Они рассмеялись. Обстановка разрядилась.
— Давай, за успех нашего безнадежного дела! — предложил Баданец.
— Безнадежных дел не бывает. Давай просто за успех! У меня есть план…
Они выпили.
— Какой план? — жадно спросил Баданец, закусывая острой кровяной колбаской.
Млот взял рукой и высыпал в рот горсть оливок, неторопливо прожевал, выплюнул и бросил в пепельницу косточки.
— Очень простой. Пошлем ребят, и они расспросят фройляйн, как там ее, о слабых местах проекта «Синий поток». Попросим ее помочь остановить работу. Есть много способов: финансовых, юридических, технических… Например, можно разорить эту долбаную фирму! Или лишить ее лицензии! Или переманить ведущих специалистов…
Наблюдавший издалека хозяин сделал знак, и молодой худощавый официант быстро принес горячее. Пока он выставлял на стол тарелки с дымящимся бигосом, повеселевший Баданец сказал Казимиру:
— А ты знаешь, не полечу я сегодня в Москву. Все равно там толку не будет. Давай выпьем. За твою голову и стратегическое мышление. — И, опрокинув очередную стопку, спросил: — А если она не согласится?
Казимир пожал плечами.
— Тогда придется ее ликвидировать. А Краусу станет очень печально, и с ним станет проще разговаривать.
Баданец задумался, а потом разлил водку в два фужера и, пододвинув один Млоту, поднял свой:
— Давай, Казимир! За успех твоего плана!
Фразу «преступник не имеет национальности» придумал лукавый политик, политкорректный демагог-правозащитник или просто невежда. Потому что национальность — один из социально-демографических признаков личности преступника, и отказаться от него — все равно что заявить, будто преступник не имеет возраста, пола, профессии и образования. Это знает даже студент третьего курса юридического факультета. Больше того, национальность в генезисе преступности значит куда больше, чем возраст или пол, потому что существует этническая преступность, основанная на национальной основе. Европейцу закрыт путь в китайскую триаду или японскую якудзу, а ирландец Том Хейген, несмотря на преданность Семье и знание дела, не смог заменить итальянца Вито Корлеоне на посту дона Коза Ностры. Это прекрасно знает любой, кто прочел «Крестного отца» или, на худой конец, просмотрел одноименный фильм.

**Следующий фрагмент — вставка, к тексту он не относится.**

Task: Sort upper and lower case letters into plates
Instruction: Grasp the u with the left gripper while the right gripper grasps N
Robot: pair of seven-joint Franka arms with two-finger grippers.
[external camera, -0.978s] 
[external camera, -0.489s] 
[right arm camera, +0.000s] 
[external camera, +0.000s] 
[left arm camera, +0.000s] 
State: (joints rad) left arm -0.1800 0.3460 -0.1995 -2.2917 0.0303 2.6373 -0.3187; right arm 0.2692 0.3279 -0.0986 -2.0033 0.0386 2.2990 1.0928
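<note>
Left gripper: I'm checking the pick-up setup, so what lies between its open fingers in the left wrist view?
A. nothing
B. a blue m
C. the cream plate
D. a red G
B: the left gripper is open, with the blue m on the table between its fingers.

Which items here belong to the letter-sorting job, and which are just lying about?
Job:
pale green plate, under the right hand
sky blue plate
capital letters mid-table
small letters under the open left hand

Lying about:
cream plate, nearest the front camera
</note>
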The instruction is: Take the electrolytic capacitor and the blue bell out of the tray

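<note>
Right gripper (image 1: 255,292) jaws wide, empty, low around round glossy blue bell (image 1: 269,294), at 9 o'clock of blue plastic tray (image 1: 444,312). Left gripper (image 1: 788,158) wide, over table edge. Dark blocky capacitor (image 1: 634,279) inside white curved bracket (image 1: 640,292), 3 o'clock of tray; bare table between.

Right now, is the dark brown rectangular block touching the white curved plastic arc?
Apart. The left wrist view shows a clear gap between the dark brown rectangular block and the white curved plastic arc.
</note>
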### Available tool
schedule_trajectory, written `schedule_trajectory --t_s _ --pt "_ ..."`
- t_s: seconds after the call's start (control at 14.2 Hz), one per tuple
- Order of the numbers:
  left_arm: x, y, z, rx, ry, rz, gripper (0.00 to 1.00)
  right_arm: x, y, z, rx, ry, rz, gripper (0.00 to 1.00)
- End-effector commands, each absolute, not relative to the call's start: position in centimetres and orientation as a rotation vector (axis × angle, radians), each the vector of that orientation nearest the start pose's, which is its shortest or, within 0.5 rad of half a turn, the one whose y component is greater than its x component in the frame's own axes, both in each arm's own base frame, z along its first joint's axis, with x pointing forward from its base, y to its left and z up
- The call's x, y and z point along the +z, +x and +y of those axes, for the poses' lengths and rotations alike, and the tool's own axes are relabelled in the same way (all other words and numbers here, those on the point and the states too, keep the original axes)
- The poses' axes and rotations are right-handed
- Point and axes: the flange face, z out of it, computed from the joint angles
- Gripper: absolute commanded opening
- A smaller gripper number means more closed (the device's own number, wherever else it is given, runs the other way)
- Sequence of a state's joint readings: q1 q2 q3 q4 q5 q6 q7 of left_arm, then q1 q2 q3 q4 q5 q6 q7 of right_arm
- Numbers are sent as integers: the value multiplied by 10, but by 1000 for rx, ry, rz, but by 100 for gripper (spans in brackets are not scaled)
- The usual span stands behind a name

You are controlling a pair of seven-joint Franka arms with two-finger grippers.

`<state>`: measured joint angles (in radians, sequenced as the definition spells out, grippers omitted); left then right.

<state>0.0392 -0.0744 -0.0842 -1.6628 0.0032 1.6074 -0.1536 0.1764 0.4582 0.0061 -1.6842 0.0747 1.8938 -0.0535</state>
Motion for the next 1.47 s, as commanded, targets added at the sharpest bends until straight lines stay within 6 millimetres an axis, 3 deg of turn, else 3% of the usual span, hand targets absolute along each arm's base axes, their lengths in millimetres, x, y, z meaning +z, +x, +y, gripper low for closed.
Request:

А вот то, что преступность интернациональна, это, как говорится, факт медицинский. Когда азербайджанцы и армяне стреляли друг в друга в Нагорном Карабахе, а осетины и ингуши резались в Тарском ущелье, их земляки успешно сотрудничали в разбойных группах где-нибудь в Москве, Питере или Ростове-на-Дону. И на вопрос, как такое возможно, отводили глаза и махали рукой: «А-а-а, там — дело одно, а здесь — совсем другое…» Так что, если вопрос о пролетарском интернационализме вновь встанет на повестку дня, то очень убедительно будет выглядеть переброшенный через улицу кумачовый плакат с белой надписью: «Ничто так не объединяет представителей разных национальностей, как преступная деятельность!»